Here’s what it looks like:

What I’m most intrigued by is how they thought of the experience outside of the app, specifically for the web. It’s not so common to see interactive embeds like this that move beyond clicks.

You know me, I love interactivity in the browser, so of course I’d dig into the code a bit. Here are a few notable qualities in how they build the embed.

1. The embed checks for scroll actions first, then handles interactivity.

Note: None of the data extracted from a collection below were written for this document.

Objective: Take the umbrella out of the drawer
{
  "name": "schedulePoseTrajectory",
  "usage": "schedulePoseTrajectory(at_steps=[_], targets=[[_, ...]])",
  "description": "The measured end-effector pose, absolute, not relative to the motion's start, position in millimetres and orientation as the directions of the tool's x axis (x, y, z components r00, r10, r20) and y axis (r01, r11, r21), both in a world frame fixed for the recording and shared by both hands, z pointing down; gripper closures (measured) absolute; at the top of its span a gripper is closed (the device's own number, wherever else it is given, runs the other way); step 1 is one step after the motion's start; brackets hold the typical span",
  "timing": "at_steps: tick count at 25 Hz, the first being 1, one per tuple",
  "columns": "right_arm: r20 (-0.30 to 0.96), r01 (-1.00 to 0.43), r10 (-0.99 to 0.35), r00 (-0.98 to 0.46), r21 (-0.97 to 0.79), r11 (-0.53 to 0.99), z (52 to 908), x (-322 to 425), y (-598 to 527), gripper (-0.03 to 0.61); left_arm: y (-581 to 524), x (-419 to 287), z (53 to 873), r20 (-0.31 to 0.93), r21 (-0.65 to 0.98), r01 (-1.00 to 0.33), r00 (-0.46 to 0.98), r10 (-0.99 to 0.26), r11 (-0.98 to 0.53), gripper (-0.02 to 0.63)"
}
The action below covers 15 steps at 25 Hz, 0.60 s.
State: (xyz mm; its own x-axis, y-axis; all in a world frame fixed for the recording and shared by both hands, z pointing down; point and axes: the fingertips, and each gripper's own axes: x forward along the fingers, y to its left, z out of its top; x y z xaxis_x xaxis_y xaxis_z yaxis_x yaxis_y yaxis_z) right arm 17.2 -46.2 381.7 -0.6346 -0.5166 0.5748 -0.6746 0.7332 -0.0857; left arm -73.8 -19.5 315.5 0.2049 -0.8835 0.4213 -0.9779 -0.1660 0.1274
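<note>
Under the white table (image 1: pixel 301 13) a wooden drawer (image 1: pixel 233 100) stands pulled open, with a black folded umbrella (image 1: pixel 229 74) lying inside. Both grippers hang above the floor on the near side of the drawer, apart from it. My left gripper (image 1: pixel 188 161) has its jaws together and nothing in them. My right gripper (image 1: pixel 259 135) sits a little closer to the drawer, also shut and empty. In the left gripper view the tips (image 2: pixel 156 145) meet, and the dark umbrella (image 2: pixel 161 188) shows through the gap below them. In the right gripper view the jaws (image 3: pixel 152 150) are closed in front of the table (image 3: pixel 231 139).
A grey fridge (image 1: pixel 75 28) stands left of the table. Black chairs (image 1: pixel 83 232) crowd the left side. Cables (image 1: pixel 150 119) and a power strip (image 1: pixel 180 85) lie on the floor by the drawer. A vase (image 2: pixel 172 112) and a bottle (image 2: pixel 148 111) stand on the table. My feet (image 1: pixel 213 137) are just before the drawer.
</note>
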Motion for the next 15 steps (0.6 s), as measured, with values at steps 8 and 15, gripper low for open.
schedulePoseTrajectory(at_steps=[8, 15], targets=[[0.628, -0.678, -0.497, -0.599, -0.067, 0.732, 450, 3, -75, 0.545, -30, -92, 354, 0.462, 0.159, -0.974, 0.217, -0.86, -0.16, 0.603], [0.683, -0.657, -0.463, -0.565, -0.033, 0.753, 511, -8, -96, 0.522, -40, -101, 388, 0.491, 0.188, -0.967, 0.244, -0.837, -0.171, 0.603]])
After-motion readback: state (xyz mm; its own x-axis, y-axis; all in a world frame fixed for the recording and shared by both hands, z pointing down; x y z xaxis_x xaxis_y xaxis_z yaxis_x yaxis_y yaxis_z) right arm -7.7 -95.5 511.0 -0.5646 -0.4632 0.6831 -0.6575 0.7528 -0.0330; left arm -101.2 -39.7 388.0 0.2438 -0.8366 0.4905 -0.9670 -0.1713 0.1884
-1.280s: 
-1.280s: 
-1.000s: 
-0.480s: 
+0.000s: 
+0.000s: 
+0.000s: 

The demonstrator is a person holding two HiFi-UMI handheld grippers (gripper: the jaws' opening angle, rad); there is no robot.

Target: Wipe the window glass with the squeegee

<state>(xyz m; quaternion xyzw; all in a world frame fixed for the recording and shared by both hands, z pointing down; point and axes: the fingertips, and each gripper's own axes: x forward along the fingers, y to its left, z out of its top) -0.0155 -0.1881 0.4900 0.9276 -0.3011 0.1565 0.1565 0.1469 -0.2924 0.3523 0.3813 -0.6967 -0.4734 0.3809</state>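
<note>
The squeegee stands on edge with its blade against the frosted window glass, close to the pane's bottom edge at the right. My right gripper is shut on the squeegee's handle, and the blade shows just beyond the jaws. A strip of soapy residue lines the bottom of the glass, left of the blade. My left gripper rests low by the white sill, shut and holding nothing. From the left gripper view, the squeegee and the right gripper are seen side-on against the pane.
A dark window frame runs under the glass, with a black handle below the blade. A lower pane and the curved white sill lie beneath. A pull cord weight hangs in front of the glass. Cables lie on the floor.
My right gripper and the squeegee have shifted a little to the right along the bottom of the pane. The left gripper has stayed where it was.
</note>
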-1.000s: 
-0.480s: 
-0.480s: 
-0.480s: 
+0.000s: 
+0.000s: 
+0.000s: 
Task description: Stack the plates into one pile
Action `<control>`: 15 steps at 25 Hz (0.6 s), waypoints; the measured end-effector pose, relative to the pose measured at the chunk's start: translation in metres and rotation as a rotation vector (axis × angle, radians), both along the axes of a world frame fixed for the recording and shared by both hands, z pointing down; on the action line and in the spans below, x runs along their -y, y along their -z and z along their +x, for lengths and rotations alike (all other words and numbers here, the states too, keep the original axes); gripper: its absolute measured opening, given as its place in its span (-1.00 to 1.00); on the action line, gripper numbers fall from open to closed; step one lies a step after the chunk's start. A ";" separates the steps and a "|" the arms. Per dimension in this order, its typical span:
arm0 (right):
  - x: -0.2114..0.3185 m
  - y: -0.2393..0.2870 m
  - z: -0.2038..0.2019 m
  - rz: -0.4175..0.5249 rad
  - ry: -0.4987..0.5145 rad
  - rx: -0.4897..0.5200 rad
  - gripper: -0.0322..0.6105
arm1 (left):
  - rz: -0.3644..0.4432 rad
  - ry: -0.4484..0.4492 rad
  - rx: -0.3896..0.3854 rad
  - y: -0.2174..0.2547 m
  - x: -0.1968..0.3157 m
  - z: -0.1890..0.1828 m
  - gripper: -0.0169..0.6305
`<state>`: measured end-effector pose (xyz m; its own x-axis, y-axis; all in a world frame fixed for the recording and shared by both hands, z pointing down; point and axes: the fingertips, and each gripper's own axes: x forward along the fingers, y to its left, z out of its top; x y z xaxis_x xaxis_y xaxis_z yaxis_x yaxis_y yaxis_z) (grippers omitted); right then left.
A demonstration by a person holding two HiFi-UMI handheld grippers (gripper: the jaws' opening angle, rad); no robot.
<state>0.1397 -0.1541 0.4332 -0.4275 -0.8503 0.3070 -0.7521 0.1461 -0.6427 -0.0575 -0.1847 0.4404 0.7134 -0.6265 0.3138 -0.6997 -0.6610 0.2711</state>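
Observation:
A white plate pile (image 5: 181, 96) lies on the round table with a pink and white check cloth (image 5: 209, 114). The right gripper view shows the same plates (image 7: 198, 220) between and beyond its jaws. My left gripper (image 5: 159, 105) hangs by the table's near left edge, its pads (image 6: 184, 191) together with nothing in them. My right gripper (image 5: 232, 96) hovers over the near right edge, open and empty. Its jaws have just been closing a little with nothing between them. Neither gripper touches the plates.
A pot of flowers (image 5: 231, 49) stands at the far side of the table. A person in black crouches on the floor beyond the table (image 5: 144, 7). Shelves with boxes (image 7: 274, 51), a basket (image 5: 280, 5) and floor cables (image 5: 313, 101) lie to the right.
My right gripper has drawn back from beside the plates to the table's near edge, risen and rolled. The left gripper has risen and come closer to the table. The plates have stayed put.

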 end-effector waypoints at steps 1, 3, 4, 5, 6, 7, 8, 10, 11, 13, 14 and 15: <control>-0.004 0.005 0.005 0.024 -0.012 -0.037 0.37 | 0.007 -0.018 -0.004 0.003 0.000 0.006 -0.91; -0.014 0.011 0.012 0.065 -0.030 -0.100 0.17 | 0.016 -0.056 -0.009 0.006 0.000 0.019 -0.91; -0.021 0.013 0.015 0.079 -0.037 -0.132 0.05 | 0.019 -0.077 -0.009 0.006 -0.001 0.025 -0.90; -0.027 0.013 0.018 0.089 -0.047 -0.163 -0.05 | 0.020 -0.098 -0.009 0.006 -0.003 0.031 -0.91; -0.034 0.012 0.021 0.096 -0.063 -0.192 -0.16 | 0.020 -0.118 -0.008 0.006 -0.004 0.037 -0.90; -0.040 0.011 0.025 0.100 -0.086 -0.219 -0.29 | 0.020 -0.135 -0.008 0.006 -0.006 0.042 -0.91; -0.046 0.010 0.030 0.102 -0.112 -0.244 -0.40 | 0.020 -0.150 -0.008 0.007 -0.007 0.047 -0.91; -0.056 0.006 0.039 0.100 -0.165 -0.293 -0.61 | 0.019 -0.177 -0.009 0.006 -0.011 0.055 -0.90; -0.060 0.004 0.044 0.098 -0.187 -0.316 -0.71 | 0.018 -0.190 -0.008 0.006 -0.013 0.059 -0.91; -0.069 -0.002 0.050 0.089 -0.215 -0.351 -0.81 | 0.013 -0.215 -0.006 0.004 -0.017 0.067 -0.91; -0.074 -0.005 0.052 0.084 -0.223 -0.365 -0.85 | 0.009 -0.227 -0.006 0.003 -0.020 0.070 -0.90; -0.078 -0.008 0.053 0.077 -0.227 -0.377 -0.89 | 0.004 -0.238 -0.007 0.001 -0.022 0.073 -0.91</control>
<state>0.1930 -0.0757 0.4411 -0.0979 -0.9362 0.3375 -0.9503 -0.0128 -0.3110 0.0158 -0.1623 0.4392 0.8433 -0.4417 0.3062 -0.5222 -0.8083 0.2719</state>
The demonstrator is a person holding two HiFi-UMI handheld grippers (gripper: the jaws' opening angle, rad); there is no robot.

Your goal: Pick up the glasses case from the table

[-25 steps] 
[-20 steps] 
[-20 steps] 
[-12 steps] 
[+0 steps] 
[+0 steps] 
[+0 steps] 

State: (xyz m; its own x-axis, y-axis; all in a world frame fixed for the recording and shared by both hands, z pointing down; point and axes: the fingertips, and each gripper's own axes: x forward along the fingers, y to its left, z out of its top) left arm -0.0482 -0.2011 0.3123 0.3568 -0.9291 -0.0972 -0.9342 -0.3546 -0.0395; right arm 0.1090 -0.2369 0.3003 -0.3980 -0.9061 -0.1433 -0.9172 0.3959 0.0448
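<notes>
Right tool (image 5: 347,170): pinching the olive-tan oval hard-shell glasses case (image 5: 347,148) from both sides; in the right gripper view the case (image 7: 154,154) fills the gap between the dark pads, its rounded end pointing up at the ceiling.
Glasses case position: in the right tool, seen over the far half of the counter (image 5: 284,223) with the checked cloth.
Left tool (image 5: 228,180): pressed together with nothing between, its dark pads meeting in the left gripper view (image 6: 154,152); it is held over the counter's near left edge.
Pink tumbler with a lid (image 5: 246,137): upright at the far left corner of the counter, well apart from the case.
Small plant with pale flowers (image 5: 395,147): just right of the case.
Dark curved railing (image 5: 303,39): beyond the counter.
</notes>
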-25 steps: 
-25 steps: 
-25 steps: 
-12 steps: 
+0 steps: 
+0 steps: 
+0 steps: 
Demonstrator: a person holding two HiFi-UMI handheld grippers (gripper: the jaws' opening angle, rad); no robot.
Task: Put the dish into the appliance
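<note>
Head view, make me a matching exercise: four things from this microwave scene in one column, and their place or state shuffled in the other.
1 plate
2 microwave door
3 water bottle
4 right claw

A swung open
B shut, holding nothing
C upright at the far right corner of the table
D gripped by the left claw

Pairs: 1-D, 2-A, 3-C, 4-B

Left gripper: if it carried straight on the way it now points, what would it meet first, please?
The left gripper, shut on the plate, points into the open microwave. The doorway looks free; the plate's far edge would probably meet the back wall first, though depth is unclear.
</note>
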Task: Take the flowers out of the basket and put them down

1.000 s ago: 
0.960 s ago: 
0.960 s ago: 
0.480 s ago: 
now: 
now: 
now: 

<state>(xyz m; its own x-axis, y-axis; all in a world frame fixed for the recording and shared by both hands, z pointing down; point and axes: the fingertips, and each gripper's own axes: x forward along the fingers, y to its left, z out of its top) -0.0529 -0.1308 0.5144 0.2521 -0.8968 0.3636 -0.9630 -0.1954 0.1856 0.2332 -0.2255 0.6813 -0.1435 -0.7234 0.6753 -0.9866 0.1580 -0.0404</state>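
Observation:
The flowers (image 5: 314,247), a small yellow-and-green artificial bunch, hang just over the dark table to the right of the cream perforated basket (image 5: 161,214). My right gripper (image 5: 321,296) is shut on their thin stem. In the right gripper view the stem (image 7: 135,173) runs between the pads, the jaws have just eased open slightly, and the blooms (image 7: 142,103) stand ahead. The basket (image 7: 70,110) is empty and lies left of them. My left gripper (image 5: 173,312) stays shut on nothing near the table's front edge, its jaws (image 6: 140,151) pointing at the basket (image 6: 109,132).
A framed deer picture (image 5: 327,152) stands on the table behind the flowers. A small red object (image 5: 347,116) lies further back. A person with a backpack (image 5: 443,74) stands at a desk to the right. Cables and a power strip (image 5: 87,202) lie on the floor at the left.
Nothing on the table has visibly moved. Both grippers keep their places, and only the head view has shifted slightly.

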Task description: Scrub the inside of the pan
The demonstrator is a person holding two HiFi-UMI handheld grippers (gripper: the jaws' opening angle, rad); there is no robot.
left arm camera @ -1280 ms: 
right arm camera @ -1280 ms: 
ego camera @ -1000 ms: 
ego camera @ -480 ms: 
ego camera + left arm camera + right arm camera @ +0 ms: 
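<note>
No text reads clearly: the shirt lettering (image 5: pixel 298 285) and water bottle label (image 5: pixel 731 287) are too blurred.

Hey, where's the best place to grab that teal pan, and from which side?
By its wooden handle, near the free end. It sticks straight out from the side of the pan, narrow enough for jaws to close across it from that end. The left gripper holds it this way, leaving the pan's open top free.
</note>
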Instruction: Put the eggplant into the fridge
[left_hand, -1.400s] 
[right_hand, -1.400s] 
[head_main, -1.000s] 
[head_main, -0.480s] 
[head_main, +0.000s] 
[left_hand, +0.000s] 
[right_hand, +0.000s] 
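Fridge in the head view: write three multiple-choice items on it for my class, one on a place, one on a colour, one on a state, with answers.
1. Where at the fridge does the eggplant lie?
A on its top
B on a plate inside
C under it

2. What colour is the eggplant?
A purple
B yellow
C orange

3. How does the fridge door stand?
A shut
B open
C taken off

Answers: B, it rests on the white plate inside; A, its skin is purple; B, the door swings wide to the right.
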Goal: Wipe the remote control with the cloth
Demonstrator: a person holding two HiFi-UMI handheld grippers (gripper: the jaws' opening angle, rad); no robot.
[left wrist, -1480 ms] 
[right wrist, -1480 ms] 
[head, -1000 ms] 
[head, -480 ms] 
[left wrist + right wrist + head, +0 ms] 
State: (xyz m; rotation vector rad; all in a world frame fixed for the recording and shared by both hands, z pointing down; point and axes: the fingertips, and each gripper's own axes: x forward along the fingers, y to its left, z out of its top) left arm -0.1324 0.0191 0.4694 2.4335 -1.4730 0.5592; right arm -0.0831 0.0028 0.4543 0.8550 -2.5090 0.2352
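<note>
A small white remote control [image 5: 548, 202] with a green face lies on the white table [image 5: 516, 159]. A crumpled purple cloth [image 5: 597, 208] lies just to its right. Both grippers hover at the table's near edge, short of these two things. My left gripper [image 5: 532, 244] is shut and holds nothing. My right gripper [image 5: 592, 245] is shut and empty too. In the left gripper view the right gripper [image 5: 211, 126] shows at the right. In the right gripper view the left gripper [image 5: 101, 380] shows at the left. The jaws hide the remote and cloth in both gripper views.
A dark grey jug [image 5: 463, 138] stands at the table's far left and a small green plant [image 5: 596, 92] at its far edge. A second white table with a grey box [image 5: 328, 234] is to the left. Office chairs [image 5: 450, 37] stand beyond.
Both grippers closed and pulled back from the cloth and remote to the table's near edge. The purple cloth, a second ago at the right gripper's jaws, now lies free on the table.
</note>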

An embed that responds to touch and drag events can interfere with scrolling. Think of it this way — if I make an embed I can draw inside, and embed it in an article, what happens when I make a vertical line on mobile? Will it draw the line, or scroll through the article? This embed checks for a scroll action first. If there is none, it will start doing the interactive panning. UI wise this makes perfect sense. I move up and down to scroll, and side to side to move through frames.

2. The animation is created with a sprite sheet, rather than a stack of images or a movie.

Movies can get clunky to pan through. In this case a sprite sheet, called a ‘mosaic’ here, is created consisting of a grid of frames. Panning along the x direction determines what frame to show. You can see the sprite sheet URLs in the polaroid object tag.

Sprite sheets can be heavy. There is a preview image that loads first, and two sizes of the sprite sheet to choose from. A nice CSS blur transition helps make the load look great.

3. The sprite sheet is animated using JavaScript and the canvas

In the animated covers I worked on with Video, I used sprite sheets with CSS animations. After searching through a few different methods it felt elegant in it’s simplicity.

Here, the frame in the sprite sheet is based on the touch event along the x-axis, and JavaScript is used to determine the frame based on the interaction. The appropriate frame is rendered in a canvas element.

4. For some positions, several frames are rendered at once.

Because a canvas element is used, several images can be drawn on top of one another. Some x-positions correspond to points in-between where two frames would be. In this case a combination of the two frames is rendered by adjusting the alpha values (i.e. transparency).

I’m thrilled to see a new kind of interactive embed created, one that moves beyond pushing play. From interactive illustrations, visualizations, and of course maps, It will be interesting to see how people use this kind of interactivity in the context of articles and storytelling.